During the budget ceiling and deficit reduction debate, Republicans were unwilling to consider any new revenues at all.  Let’s leave aside the obvious lie from Sen. Alexander (of course temporary measures help – all stimulus programs are temporary).  We need stimulus for this economy.  Some economists believe that the US economy is already in recession.  Again.  And all they’re doing in Washington is blathering on about the need for deficit reduction. 

We don’t need deficit reduction at all.  What we need is a robust jobs program.  We need to help the long term unemployed.  They face a real human catastrophe.  We need to get those people back to work.  The deficit will be reduced just by people working again and paying taxes again.  Keynes was right.  Government needs to step in during times when the economy is weak.  Republicans either forgot that, or don’t care.

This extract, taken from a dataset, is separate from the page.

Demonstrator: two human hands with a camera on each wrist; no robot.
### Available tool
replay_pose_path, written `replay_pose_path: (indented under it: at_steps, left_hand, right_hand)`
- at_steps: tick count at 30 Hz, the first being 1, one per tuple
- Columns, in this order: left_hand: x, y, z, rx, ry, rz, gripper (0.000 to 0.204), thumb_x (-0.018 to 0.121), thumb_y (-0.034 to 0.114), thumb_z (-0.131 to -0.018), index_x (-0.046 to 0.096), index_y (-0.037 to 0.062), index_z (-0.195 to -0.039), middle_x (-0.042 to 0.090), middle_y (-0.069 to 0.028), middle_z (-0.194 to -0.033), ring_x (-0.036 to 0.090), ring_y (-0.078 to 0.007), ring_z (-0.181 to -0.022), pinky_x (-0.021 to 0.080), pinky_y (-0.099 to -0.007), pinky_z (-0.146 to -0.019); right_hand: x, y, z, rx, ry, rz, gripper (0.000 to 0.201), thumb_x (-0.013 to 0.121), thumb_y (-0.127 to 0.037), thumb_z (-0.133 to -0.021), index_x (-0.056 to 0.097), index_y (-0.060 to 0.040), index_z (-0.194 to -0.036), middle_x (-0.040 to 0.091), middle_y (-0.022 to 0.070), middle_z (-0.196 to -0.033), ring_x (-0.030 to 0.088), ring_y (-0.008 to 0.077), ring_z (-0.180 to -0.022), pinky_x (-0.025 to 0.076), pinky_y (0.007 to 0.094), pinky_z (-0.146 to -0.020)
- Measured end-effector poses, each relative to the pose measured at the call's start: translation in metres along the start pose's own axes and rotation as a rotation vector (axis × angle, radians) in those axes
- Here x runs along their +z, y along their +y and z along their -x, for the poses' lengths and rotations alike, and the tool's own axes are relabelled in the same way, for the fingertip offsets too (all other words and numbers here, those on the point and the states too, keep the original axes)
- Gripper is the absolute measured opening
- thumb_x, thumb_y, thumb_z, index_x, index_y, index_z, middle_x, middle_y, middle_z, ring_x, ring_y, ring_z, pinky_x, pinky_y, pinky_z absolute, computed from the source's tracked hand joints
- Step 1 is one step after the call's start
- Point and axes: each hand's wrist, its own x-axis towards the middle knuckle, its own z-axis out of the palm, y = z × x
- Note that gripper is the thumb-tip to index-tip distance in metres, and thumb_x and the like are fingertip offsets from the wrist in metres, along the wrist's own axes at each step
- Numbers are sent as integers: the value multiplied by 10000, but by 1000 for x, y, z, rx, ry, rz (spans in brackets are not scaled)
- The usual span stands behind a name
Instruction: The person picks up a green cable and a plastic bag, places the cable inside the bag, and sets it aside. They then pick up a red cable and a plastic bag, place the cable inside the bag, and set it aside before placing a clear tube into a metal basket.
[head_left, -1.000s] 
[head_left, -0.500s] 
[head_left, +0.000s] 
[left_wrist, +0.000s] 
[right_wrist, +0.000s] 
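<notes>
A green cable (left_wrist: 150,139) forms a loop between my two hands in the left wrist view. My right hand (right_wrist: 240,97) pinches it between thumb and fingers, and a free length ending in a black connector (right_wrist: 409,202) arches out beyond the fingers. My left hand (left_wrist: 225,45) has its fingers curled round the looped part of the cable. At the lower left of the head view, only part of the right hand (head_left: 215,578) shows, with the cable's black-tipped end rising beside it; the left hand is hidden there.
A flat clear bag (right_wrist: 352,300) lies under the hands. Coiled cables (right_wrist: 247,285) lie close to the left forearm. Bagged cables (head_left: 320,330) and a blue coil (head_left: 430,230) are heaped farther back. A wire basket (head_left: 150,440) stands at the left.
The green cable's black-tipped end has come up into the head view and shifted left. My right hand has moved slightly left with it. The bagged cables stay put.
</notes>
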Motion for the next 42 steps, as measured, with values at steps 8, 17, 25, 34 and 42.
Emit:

The Republicans have forgotten – or again, don’t care – that they need to govern.  And that means doing what’s right, not trying to stack the deck with a weak economy so that Obama’s reelection chances are lessened.  A poor economy could benefit the Republicans weak presidential field in 2012.  So they do what they can to keep the economy weak and the working poor and middle class continue to suffer, and the Republicans rich friends keep getting richer.

All the talk these days is about how the United States simply must reduce its budget deficit.  There’s a target reduction of $1.5 trillion over 10 years.  Democrats and Republicans, predictably, differ on how to get that done.  I think they’re both misguided at the moment.  We need to be focusing on jobs.

We seem to be forgetting our history in this country.  It’s a cliché, but those who don’t know history are doomed to repeat it.  We’re worried about reducing the deficit at a time when the economy is still sluggish, just as we did in the 1930s.  The difference here, though, is that there isn’t another world war on the horizon to pull us out of it.

It all comes back to jobs.  If we get people working again, like we did in the 1990s, we will increase tax receipts, which in turn reduces the deficit.  We have so many projects that need to be done.  The freeways are in horrible shape, as are airports, BART stations (to say nothing of their cars), bridges, and so on.  Some of this stimulus was done in 2009.  But much, much more is needed.  We absolutely have to get people working again.

Despite the Standard & Poor’s downgrade of US Treasury debt, interest rates on that debt remain incredibly cheap.  This is definitely the progressive, Keynesian view, but we should be borrowing more, not less, right now.  And then we need to be investing in infrastructure and other projects that get people working again.  If we can get companies hiring again, the economy will start to grow at a healthy rate.  And that will reduce the deficit, and the debt.

But instead, the Democrats (and let’s not forget the mainstream Republican complicity in this, using and abetting the tea party movement as a path back to power) let a small faction of extremely conservative people completely control the debate.  So any stimulus is dead on arrival.  And the economy just sputters along.  People’s lives just sputter along.  How does that serve anyone?